Ho bisogno di persone vive, non di marionette, di sentimenti comprensibili anche a me. Che ne so di quello che prova una schiava etiope o un pazzo nubiano? Non voglio imperatori o imperatrici, rivolte popolari o battaglie: insomma non voglio nessuno degli attributi della grand-opéra. Voglio un dramma interiore forte, basato su situazioni e conflitti che ho provato e visto, che mi tocchino sul vivo”; con queste premesse, Čajkovskij, nella sua “riduzione” musicale, pose l’attenzione sulla giovanissima Tatyana, che, romantica e sognatrice, vive la sua granitica tranquillità di una quieta esistenza in campagna, sino a quando il passaggio del ricco e carismatico Evgenij Onegin non giunge a demolirla; confessatogli l’infatuazione, in cui riconosce i semi di una eterna devozione, si vedrà impietosamente allontanata dallo stesso, il quale, per dissuaderla, giungerà sino a corteggiarne la sorella Olga, già promessa a Lenskij, l’amico fraterno di sempre, che perirà proprio per mano di Onegin nel duello all’ultimo sangue che ne deriverà.

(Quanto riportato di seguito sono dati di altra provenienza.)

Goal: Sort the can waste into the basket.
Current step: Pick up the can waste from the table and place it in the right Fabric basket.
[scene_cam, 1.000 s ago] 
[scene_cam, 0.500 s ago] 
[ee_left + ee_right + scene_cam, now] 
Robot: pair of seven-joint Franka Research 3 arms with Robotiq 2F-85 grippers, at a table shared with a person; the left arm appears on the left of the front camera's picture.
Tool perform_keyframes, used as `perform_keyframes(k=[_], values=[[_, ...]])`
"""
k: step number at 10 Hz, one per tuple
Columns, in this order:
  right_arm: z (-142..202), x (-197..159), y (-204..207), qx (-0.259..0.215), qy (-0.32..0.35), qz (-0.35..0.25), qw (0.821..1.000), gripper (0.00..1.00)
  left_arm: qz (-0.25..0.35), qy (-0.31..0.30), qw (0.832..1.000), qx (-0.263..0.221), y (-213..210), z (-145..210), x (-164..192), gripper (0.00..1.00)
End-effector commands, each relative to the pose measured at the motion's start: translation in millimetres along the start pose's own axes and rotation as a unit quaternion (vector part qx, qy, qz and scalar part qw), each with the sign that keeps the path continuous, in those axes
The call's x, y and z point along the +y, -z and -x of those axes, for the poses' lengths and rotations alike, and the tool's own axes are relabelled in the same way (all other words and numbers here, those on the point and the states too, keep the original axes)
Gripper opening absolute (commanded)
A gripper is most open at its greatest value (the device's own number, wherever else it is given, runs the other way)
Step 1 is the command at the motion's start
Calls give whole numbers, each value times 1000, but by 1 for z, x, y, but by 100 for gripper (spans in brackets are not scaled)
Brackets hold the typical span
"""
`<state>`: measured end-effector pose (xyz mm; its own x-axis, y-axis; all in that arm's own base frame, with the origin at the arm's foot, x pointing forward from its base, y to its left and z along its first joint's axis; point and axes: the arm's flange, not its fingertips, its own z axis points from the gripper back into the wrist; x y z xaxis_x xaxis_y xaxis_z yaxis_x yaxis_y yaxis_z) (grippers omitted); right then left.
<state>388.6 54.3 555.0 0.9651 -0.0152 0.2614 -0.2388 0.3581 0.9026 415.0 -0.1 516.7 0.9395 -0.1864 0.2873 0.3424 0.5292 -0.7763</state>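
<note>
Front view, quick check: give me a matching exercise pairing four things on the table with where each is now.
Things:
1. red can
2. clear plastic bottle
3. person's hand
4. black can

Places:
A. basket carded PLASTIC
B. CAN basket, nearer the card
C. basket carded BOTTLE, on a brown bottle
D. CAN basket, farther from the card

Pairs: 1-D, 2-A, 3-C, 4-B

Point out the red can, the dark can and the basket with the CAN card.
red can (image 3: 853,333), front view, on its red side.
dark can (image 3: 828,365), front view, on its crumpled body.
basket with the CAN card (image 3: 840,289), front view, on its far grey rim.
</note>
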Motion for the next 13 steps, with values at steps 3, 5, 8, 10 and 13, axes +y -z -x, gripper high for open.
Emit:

Sconvolto e traumatizzato da quanto accaduto, Onegin vaga per il mondo senza meta, sino a che, anni dopo, incontra nuovamente Tatyana, ora diventata moglie del Principe Gremin, e ne supplica l’amore, certo che potrebbe significare la sua redenzione, ma Tatyana, pur confessandogli di amarlo ancora, lo rifiuta a sua volta, non essendo disposta a tradire il marito per l’uomo che l’ha respinta così freddamente.

Giocosa ed intuitiva, seppur radicale nel recupero dell’originale storico di Konstantin Stanislavsky, “reo” di aver sposato quella staticità scenica richiesta dallo stesso compositore, la regia di Dimitry Bertman ha esaltato soprattutto i momenti di insieme, le grandi scene corali che – come detto – sono state più che magistralmente realizzate dal Coro del Petruzzelli, come sempre preparato da Fabrizio Cassi, grazie anche alla portentosa bacchetta di Valery Kiryanov che, forte di un’incandescente autenticità russa, ha diretto la nostra Orchestra in assoluto stato di grazia, che ha reso l’intera Opera nella più trascinante continuità drammatica. Olga Tolkmit, Aleksei Isaev ed Igor Morozov, rispettivamente nei ruoli di Tatyana, Onegin e Lenskij, regalavano prove superlative al pubblico del Petruzzelli, tanto per la pienezza delle doti vocali quanto per la profonda ed articolata espressività, ben supportati da Natalia Zagorinskaia (Larina), Irina Reynard (Olga), Alexey Tikhomirov (Principe Gremin) e Larisa Kostyuk (Filipp’ovna).

Questa perfetta commistione di elementi ha fatto sì che l’edizione vista al Petruzzelli fosse tutta permeata di una tensione drammatica in costante combustione, come una stella della costellazione dell’opera russa che, in una – forse irripetibile – occasione ha illuminato il cielo di Bari.